© Preußische Allgemeine Zeitung / Folge 09-10 vom 06. März 2010

Russki-Deutsch (56):
Kurgan
von Wolf Oschlies

Zwei weiße Hügel auf grünem Grund sind das Wappen der Stadt Kurgan im Süd-Ural. Das ist symbolisch, denn die Hügel sind „Kurgane“, von Menschenhand aufgeschichtete Hünengräber, wie es sie fast überall, ausgenommen Australien, gibt. In Russland sind sie so häufig, dass Rainer Maria Rilke sie als Teil der Landschaft empfand: „Sei Heide, und, Heide, sei weit / habe alte, alte Kurgane / an deinem letzten Rand.“

Die litauisch-amerikanische Archäologin Marija Gimbutas prägte 1956 den Terminus „Kurgankultur“ für das in südrussischen Steppen halbnomadisch lebende indoreuropäische Urvolk. Unumstritten ist diese Theorie nicht, und Bestätigung erhofft man von Kurganen. Der vermutlich älteste ist der Kurgan von Salbyk, 1000 Jahre vor Christi Geburt in der heutigen südrussischen Republik Chakasija aufgeschüttet. Entdeckt und 1739 beschrieben hat ihn Gerhard Friedrich Miller (1705−1783), ein russischer Historiker deutscher Abstammung. Erst ab 1954 hat man ihn in mehrjähriger Arbeit freigelegt.

In Wolgograd steht mit dem Mamajew-Kurgan, benannt nach Emir Mamai aus dem 14. Jahrhundert, der wohl berühmteste. Wolgograd hieß zwischen 1925 und 1961 Stalingrad, wo von September 1942 bis Februar 1943 die schwerste Schlacht des Zweiten Weltkriegs tobte. Besonders heftig war die „Höhe 102,0“ umkämpft, eben der Mamajew-Kurgan, an dem schätzungsweise 300000 Soldaten fielen.
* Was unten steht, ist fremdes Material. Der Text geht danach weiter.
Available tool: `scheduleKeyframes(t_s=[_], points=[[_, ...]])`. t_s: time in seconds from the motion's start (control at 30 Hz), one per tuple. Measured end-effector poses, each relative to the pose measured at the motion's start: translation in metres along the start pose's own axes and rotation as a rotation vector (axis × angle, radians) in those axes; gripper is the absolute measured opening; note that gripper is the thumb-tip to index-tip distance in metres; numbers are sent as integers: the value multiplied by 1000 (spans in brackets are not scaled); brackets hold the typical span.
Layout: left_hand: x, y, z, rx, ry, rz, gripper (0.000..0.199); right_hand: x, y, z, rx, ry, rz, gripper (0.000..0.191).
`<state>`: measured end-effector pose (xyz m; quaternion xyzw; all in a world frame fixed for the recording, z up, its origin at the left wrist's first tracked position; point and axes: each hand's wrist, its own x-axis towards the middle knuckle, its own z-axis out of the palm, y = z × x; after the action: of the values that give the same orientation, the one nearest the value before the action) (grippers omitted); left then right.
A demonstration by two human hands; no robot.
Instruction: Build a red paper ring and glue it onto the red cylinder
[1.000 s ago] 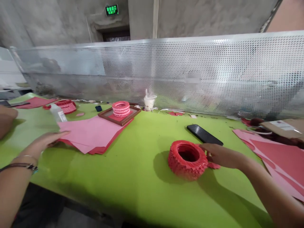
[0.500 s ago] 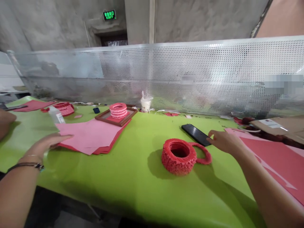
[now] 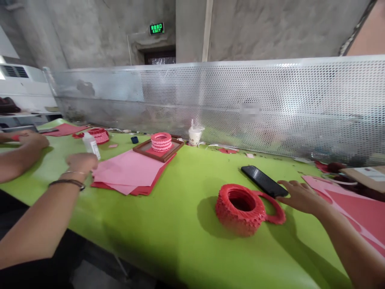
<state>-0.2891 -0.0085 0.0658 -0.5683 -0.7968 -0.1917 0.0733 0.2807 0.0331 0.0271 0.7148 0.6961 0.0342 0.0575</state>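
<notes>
My left hand (image 3: 82, 162) is at the left edge of a stack of pink and red paper sheets (image 3: 126, 170), beside a white bottle (image 3: 92, 145). It looks curled, but blur and the back of the hand hide its fingers. My right hand (image 3: 300, 196) is palm down with fingers apart, its fingertips at the near end of a black phone (image 3: 264, 180). To its left sits a stack of red crinkled paper rings (image 3: 240, 210). One thin red ring (image 3: 279, 212) leans out from that stack, close to my right thumb.
On the green table (image 3: 168, 224) stand a brown frame (image 3: 144, 148) bearing pink rings (image 3: 161, 142), and a paper cup (image 3: 195, 135). Cut paper sheets (image 3: 361, 212) lie at right. Another person's hands (image 3: 31, 140) work at far left. A perforated metal screen (image 3: 270, 100) borders the back.
My left hand has come off the paper sheets' edge and moved up toward the bottle. My right hand's fingers have spread and flattened beside the phone. The view has shifted left.
</notes>
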Motion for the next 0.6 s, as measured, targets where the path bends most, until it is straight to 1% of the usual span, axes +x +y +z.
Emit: scheduleKeyframes(t_s=[0.03,0.07,0.13,0.2,0.27,0.33,0.37,0.4,0.43,0.5,0.53,0.57,0.6], points=[[2,14,-6,67,-10,-24,38,2,1,2,25,-37,-6,54],[3,30,-10,113,-18,-16,34,3,2,4,51,-80,-14,54],[1,69,-13,160,-50,71,22,5,3,7,90,-142,-23,54],[-7,111,-8,157,-104,214,24,6,2,7,113,-135,-29,54],[-23,153,3,100,-171,409,28,5,1,6,129,-99,-24,49],[-42,187,16,6,-222,593,31,1,-1,4,136,-60,-14,40],[-52,200,23,-73,-204,702,34,-1,-3,3,140,-50,-7,36],[-61,210,30,-131,-176,804,37,-4,-4,2,144,-46,8,33],[-68,217,37,-172,-117,878,39,-6,-5,1,148,-32,11,32],[-76,222,53,-244,-8,983,38,-10,-6,0,142,15,-32,30],[-77,221,61,-294,22,1007,37,-12,-6,-1,140,42,-67,29],[-76,219,70,-355,12,1004,37,-13,-6,-2,140,52,-56,29],[-74,216,79,-422,-32,971,37,-13,-6,-4,139,60,-39,29]])
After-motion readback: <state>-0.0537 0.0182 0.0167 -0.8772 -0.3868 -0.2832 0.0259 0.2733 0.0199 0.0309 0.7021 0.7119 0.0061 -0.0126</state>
Von 1959 bis 1967 dauerten die Bauarbeiten an dem Memorial „Mutter Heimat ruft“ auf dem Mamajew-Kurgan. Entworfen hatte die höchste freistehende Statue der Welt der Bildhauer Jewgeni Wutschetitsch, ein geborener Montenegriner. Er war Spezialist für Monumentalwerke, schuf das sowjetische Ehrenmal im Berliner Treptower Park, die Skulptur „Schwerter zu Pflugscharen“ vor dem New Yorker UN-Hauptquartier und viele andere.

Der Mamajew-Kurgan mit Wutschstitschs „Mutter Heimat“ steht auch im Stadtwappen von Wolgograd. Seit 1989 ist der südlichste Stadtteil ein Freilichtmuseum, denn hier stand einmal die Siedlung Alt-Sarepta, erbaut von Deutschen, die 1765 der Einladung Katharinas der Großen folgten und nach Russland gingen.